MICROELECTRODE CONSTRUCTION
Harvard engineers published the results of their novel bioelectronic implant, measuring less than 1 micrometer (or one millionth of a meter) thick, in June 2025 (Sheng et al., 2025). The technology is a product of decades of research, particularly recent advancements in microelectrodes and “tissue-like” materials capable of mimicking the unique properties of the extracellular matrix. Although earlier research demonstrated the ability to utilize stretchable microelectronics in stem-cell derived brain organoids (Le Floch et al., 2022), the technology had not yet been explored in in-vivo animal models.
Implanted microelectrodes offer scientists the ability to explore brain-wide, single-cell electrical recordings with millisecond-level temporal precision (Sheng et al., 2025). These electrophysiological signals can then be distinguished by wavelength and frequency to map neural activity across the entire brain, allowing scientists to further understand the mysteries of the brain, including the development of emotion, decision-making, and cognition (Wang et al., 2023).
Unfortunately, implanting microelectrodes into the brain has proven exceptionally challenging. The brain is not only incredibly soft, almost “tofu-like” in nature, but it is also incredibly sensitive. Incisions to the brain of even a few micrometers can produce immune responses which block the recording capabilities of the electrode. Additionally, scientists have struggled to devise recording techniques that measure the same neurons throughout development, as the location, shape, and structure of these neurons drastically shifts as the brain develops.
BRAIN DEVELOPMENT
Instead of working around the natural development of the brain, Sheng et al. decided to use the brain’s natural course of development in designing this novel technology. Throughout development, vertebrate brains transform from a two-dimensional, flat neural plate into a neural tube before reaching their final three-dimensional brain structure. This inward folding of the flat neural plate is similar to how a soft-shell tortilla may be folded up into a taco, albeit with a bit more complexity than your favorite taco. By placing the mesh microelectrode array directly on top of the neural plate (the “tortilla”) before folding, the electrode merely folds with the neural plate during development. integrating seamlessly into the final 3D configuration.
As Xenopus (frog) and axolotl embryos provide easy access to the neural plate, this study focused primarily on inserting the microelectrode array into these animal models. However, the technology’s ability to record without disrupting natural developmental processes suggests that it can likely be implemented in mammalian models in the future.

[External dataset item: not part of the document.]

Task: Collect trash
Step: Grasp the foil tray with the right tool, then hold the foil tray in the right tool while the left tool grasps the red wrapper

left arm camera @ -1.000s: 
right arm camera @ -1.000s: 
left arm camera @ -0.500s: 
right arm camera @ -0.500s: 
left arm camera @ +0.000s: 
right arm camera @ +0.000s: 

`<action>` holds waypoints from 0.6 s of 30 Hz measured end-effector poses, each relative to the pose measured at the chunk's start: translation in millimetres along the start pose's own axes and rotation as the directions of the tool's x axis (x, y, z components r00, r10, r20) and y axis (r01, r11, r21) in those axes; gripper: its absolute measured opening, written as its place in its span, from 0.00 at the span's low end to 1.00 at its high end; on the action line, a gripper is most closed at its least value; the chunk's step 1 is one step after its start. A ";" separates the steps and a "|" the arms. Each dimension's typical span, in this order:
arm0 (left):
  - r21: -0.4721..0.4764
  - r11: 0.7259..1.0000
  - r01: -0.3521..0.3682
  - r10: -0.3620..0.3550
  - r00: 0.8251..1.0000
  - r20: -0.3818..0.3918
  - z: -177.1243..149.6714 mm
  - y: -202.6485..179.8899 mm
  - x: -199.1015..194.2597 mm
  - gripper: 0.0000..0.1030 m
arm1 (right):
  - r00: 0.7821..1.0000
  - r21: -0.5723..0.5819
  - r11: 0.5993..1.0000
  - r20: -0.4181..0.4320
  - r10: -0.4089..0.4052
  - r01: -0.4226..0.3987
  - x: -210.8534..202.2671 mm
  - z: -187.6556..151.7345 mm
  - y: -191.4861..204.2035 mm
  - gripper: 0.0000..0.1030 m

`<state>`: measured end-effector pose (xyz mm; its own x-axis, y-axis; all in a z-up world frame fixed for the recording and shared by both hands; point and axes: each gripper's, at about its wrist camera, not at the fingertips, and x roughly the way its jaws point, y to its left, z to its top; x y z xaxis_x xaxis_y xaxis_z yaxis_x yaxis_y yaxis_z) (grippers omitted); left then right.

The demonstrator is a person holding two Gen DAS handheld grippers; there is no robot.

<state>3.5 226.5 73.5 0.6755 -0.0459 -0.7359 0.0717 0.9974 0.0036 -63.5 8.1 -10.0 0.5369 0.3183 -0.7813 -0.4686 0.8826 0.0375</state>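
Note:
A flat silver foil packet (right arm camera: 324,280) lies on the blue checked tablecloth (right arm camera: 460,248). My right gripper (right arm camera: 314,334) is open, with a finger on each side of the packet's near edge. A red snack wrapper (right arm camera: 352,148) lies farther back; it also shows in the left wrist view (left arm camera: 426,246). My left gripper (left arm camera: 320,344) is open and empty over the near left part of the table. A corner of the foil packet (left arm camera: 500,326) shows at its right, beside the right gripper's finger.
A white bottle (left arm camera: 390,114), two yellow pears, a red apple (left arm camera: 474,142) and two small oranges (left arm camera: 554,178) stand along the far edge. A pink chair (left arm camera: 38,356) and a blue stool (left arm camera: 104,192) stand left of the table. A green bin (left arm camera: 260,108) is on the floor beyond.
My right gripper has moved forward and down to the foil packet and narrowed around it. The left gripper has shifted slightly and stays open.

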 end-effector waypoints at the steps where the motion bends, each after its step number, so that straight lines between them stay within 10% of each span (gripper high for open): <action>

Infographic: Microelectrode array placement on neural plate and transformation alongside neural development
CONCLUSION
The emergence of this technology also poses important ethical and scientific questions in human medicine and research. For instance, the researchers realized that the electrode must be implanted early enough in development to function properly, as implantation at later stages in development resulted in brain damage (Sheng et al., 2025). However, implanting electrodes in frog embryos and salamander embryos at birth poses drastically different ethical implications than implanting electrodes into human embryos. If one aim of this technology is to understand human development or improve human implants, researchers must analyze the ethicality of testing these implants in human brains before the human even has the cognitive capacity to approve or deny its placement. As researchers reckon with the expanding possibilities of this novel technology, these ethical constraints must be addressed, and future research should explore the development of micro-electrodes injected later in development (Thompson & Howe., 2025).

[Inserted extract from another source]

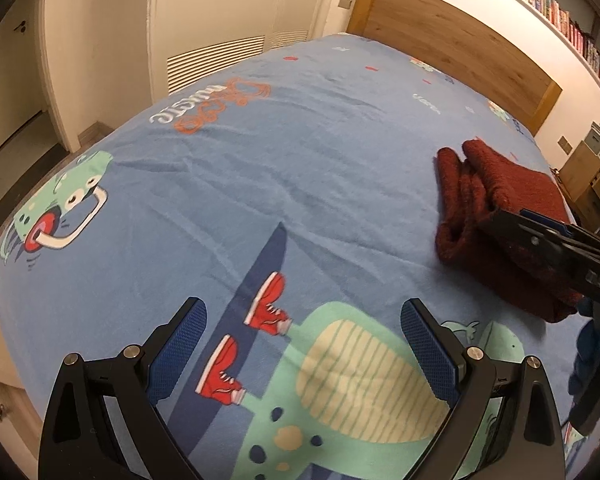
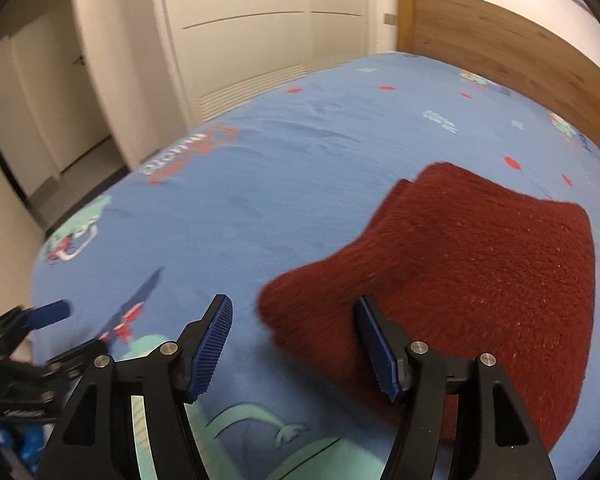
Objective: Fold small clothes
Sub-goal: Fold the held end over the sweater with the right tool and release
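A dark red knitted garment (image 2: 480, 264) lies folded in a thick stack on the blue cartoon-print bedspread (image 2: 260, 208). It also shows in the left wrist view (image 1: 500, 216) at the right. My right gripper (image 2: 296, 344) is open, its fingers just in front of the garment's near left corner, the right fingertip (image 2: 374, 332) over its edge. In the left wrist view the right gripper (image 1: 548, 236) reaches in from the right above the garment. My left gripper (image 1: 304, 344) is open and empty over the bedspread's dinosaur print, well left of the garment.
A wooden headboard (image 1: 452, 40) stands at the far end of the bed. White wardrobe doors (image 1: 228, 20) line the far left wall. A shelf of books (image 1: 560, 12) runs along the right wall. Wooden furniture (image 1: 592, 184) stands at the bed's right side.
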The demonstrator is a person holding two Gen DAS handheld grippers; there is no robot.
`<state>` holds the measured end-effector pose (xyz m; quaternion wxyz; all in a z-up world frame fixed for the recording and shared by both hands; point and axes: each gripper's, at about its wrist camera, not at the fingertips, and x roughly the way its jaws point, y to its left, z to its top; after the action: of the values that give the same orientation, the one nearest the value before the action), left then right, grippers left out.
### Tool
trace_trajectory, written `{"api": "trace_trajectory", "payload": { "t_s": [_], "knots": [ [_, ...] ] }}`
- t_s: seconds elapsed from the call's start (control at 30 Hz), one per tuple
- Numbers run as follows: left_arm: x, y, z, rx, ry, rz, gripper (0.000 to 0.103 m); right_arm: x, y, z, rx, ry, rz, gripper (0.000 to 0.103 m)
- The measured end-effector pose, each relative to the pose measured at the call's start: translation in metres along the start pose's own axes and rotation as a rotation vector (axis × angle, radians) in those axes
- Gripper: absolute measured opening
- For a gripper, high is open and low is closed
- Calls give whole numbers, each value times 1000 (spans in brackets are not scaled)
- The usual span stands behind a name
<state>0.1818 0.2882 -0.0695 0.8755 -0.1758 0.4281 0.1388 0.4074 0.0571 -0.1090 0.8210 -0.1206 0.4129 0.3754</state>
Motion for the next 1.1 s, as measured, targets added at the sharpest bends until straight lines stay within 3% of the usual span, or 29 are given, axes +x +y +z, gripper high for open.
{"api": "trace_trajectory", "payload": {
  "t_s": [0.13, 0.27, 0.43, 0.53, 0.73, 0.9, 1.1],
  "knots": [
    [1, -5, 4, 19, -6, -5, 96, -30, -6, 3, 17, -49, -7, 67],
    [3, -9, 11, 30, -13, -13, 96, -49, -30, 12, 43, -94, -88, 67],
    [7, -18, 27, 59, -30, -30, 96, -28, -79, 20, 133, -61, -232, 67],
    [10, -23, 41, 76, -41, -47, 96, -6, -96, 20, 164, -20, -256, 67],
    [20, -36, 61, 109, -53, -55, 96, 35, -77, 10, 69, 69, -254, 69],
    [24, -43, 64, 128, -52, -51, 96, 49, -53, 4, 1, 77, -231, 67],
    [30, -58, 75, 134, -32, -91, 96, 45, -60, 8, 32, 63, -193, 67]
  ]
}}
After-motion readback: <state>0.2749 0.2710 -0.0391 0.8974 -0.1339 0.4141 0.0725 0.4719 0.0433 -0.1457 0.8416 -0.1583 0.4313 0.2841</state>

Despite ethical discussions, this study opens a multitude of possibilities for future research. Today, developmental neuroscience remains riddled with mysteries and uncertainties, and this technology offers researchers the opportunity to analyze the entire brain in microscopic detail throughout every step of development. For instance, while current neuroscience techniques remain limited in their ability to track long-term, cell-specific changes throughout development, learning, and reward processes, this microelectrode opens the door for researchers to overcome this obstacle. Additionally, this micro-electrode array lays the foundation for future clinical applications, such as implantable, long-term deep-brain stimulation (DBS) for Parkinson’s patients or injectable scaffolding for regenerative tissue growth in damaged brain areas (Hong et al., 2019).
Although recent advancements have uncovered incredible facts and details, the mind remains shrouded in mystery. This technology may provide researchers with the key to unlock some of the most pressing questions in science (Sheng et al., 2025).
References
Hong G, Yang X, Zhou T, Lieber CM. Mesh electronics: a new paradigm for tissue-like brain probes. Curr Opin Neurobiol. 2018 Jun;50:33-41. doi: 10.1016/j.conb.2017.11.007. Epub 2017 Dec 1. PMID: 29202327; PMCID: PMC5984112.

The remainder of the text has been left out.